We have been looking at new windows for our 30ish year old house, and it certainly appears that window salesmen will give RV, car, London Bridge, etc salesmen a run for their money. Horrible knowledge, pushy, ridiculous promises, you name it.
Anyway, we have been researching and looking for a while, and have gotten very intrigued by fiberglass frame windows, which appear to be light, very strong, very durable, and have very low thermal expansion and contraction.
We just received color samples for one brand that are on a piece of the fiberglass they use for some of the window frame. This material is extremely strong.
The sample is about .08" thick 3/4" wide with a 3/16" flange down one side, and tiny flange on the other edge, maybe 5" long. It can't be bent by hand lengthwise, and it will even barely twist with large effort. It is easily stronger than vinyl, aluminum, wood, chop glass fiberglass in the same profile. Close to steel strength, I would guess.
The material is fiberglass, but made by what the call "pulltrusion".
http://en.wikipedia.org/wiki/Pultrusion
It puts the fibers inline along the axis (they use straight fiber in the window stuff, not fabric mat), so all the strength is in a direction needed, with a full resin fill.

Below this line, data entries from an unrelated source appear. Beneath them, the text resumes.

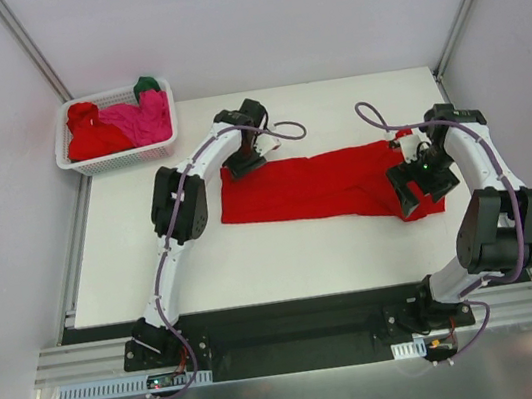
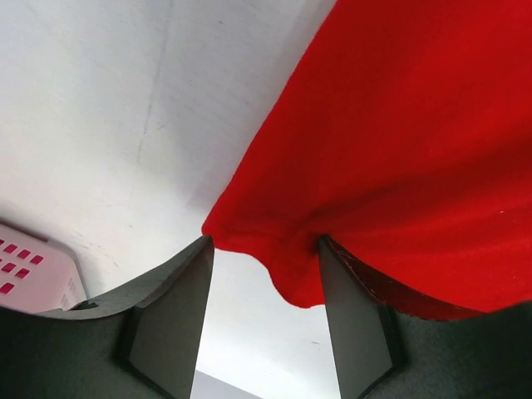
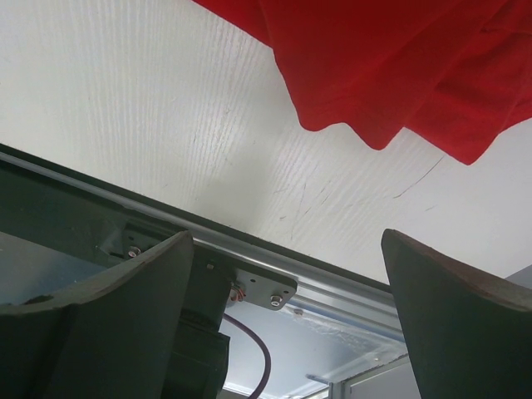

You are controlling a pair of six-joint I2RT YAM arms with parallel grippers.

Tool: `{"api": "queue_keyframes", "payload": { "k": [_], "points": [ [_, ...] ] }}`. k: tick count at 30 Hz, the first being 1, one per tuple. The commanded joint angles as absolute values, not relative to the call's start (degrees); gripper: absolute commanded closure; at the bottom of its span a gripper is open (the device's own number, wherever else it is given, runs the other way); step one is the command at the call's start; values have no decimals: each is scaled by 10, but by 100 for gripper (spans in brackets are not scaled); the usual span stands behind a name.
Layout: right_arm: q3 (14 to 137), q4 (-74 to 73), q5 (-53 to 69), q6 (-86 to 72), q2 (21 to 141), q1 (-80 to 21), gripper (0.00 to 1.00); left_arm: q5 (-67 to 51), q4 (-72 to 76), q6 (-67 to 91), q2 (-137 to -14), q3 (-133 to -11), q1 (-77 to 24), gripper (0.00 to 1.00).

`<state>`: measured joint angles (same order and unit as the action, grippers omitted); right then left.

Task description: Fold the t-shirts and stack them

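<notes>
Left wrist view: nearest the lens I saw the left gripper (image 2: 264, 241), jaws at a medium gap, with a corner of the red t-shirt (image 2: 399, 141) bunched between the fingertips. Bare table (image 2: 100, 100) showed beside one finger, so I read no firm pinch.

Right wrist view: the right gripper (image 3: 287, 237) stood wide and held nothing; the shirt's hem lay just beyond it.

Top view: the red t-shirt lay in a long band across the table's middle, one gripper at each end. A red heap (image 1: 94, 138), a magenta shirt (image 1: 144, 118) and a green shirt (image 1: 147, 83) filled the white basket (image 1: 73, 161) at the far left corner.
</notes>
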<state>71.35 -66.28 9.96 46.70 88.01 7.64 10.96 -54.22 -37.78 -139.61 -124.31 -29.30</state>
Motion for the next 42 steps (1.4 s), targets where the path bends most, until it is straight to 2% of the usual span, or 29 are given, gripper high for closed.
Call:
{"api": "queue_keyframes", "payload": {
  "k": [1, 22, 27, 42],
  "points": [
    [710, -669, 115, 462, 860, 78, 0, 127, -547, -367, -1377, -1271, -298, 46],
    [715, -671, 119, 463, 867, 78, 0, 184, -517, -356, -1382, -1267, -298, 47],
    [721, -670, 118, 462, 874, 78, 0, 164, -519, -353, -1374, -1251, -301, 57],
    [723, -671, 117, 463, 877, 76, 0, 133, -519, -356, -1351, -1204, -312, 58]
  ]
}}
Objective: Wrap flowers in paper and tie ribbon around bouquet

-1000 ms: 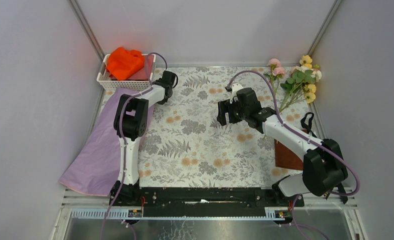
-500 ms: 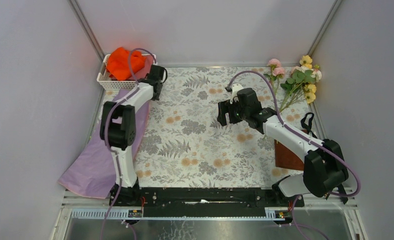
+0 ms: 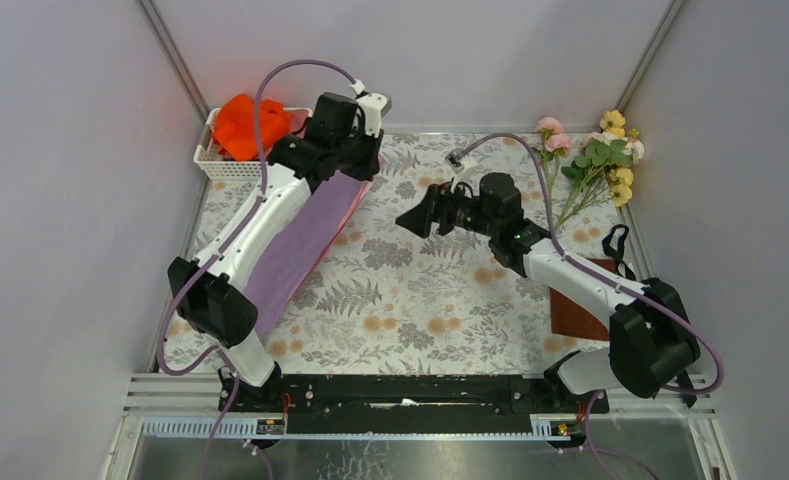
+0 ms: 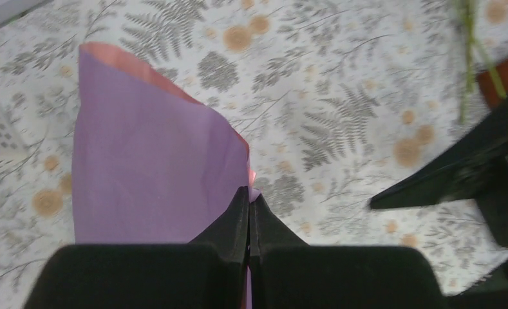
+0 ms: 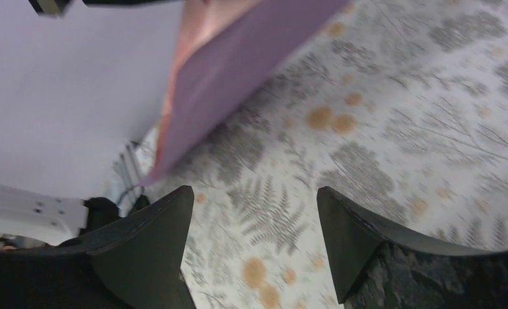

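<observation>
Now, top view: my left end effector holds the thin lavender-purple wrapping paper above the fern-print worktop, probably to spread it; yellow-and-pink flowers lie far right | left wrist: jaws pressed together, pinching the paper's corner | right wrist: right end effector spread, empty, facing the hanging sheet.

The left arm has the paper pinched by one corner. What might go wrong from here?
1. The left gripper is shut on just the tip of a corner of the paper; the thin sheet may slip out or tear when pulled.
2. The right gripper is open and faces the hanging edge; it may miss or crumple the loose sheet when it closes.
3. The sheet trails under the left arm, which may catch it.
</observation>
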Controlling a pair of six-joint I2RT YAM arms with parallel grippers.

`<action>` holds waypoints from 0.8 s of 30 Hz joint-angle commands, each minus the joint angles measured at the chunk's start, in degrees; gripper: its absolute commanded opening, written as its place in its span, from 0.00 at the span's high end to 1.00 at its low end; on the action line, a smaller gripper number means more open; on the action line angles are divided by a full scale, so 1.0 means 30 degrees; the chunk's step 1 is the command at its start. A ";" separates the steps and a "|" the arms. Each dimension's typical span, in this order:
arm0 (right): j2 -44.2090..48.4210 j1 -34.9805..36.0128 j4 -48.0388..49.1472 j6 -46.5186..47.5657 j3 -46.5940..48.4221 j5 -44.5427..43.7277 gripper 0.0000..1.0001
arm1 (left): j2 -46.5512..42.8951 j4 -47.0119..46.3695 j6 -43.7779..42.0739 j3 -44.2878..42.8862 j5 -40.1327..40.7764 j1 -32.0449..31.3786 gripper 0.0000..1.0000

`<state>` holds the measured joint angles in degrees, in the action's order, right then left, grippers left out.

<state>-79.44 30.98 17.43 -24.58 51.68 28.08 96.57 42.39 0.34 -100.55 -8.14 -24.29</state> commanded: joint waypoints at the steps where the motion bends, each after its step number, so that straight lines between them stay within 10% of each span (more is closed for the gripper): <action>1: -0.1097 0.1716 0.5853 -0.3674 0.1376 0.0128 0.22 | 0.0580 0.0987 0.1958 -0.1651 -0.0916 -0.1069 1.00; 24: -0.2205 0.2124 0.6956 -0.6798 -0.0125 -0.8858 0.44 | 0.1855 -0.0087 0.2777 -0.1998 0.0441 -0.2929 1.00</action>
<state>-85.49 37.43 35.27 -43.48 50.46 4.97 102.56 44.29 8.03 -106.28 -7.18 -32.47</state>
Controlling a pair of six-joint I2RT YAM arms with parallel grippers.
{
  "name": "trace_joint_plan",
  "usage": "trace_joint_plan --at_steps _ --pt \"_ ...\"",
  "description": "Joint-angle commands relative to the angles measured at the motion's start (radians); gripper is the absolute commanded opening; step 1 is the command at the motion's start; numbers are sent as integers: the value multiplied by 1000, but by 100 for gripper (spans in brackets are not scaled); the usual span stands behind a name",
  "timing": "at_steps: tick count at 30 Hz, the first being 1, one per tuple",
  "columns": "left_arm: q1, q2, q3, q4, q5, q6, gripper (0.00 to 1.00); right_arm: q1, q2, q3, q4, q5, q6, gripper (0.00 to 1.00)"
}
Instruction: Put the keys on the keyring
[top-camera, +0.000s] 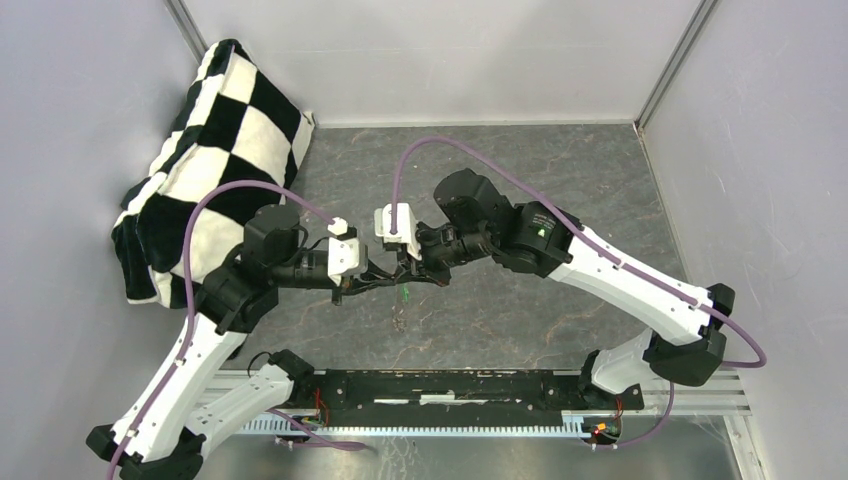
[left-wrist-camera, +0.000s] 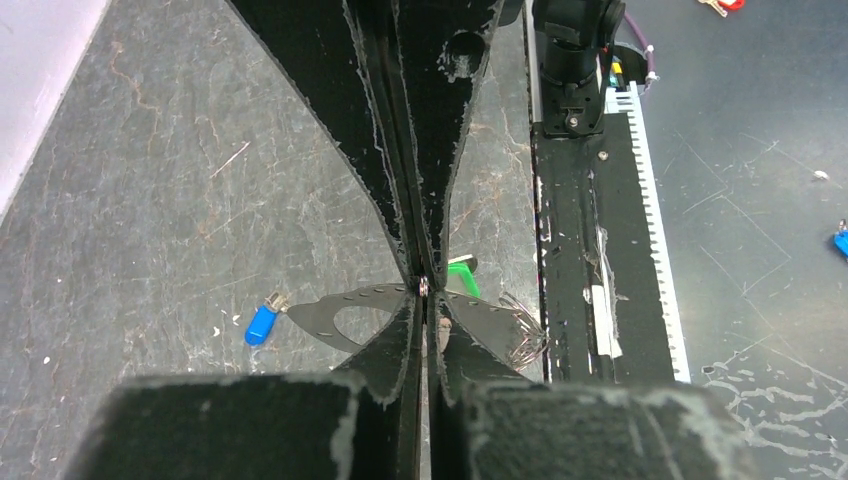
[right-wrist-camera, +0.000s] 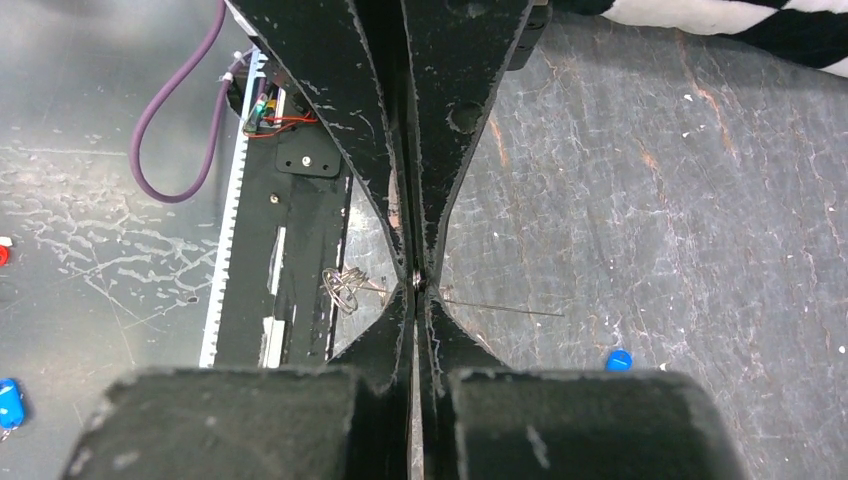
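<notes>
My left gripper (top-camera: 388, 279) and right gripper (top-camera: 408, 275) meet tip to tip above the middle of the table, both shut. Between them they pinch the keyring, a thin beaded grey loop (left-wrist-camera: 365, 293), seen edge-on as a fine line in the right wrist view (right-wrist-camera: 500, 308). A bundle of thin wire loops (left-wrist-camera: 520, 335) sits at one end of it. The green key (top-camera: 404, 293) hangs just below the tips and shows beside the left gripper (left-wrist-camera: 424, 300) as well (left-wrist-camera: 462, 275). The blue key (left-wrist-camera: 262, 322) lies on the table, apart, also in the right wrist view (right-wrist-camera: 619, 359).
A black-and-white checkered cloth (top-camera: 215, 150) is heaped in the back left corner. The black mounting rail (top-camera: 450, 390) runs along the near edge. Grey walls close the table on three sides. Purple cables (top-camera: 440, 145) arch over both arms.
</notes>
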Motion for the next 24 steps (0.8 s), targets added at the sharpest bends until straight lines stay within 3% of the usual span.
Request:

http://www.accuratedorwin.com/upload...cess_240px.jpg
I think the applications into the RV industry could be pretty neat. Strong, light, non corroding or rotting- window frames, cabinet frames, running board supports, tank supports, body reinforcing for fiberglass units, etc.
When you look at the newer units built on the single wheel, front drive, Promasters, weight reduction is thing they will need to do if they want to keep adding features and options. The small Cs on Promaster could certainly use lighter/stronger parts, I would think.
I am going to be looking around to see if, and where, anyone supplies the various profiles that they make. I think it would be fun to put together a couple of test things to see how strong they are compared to the other materials. I will particularly interested to see how it would take to doing fiberglass mat/resin joint reinforcement after bolting together.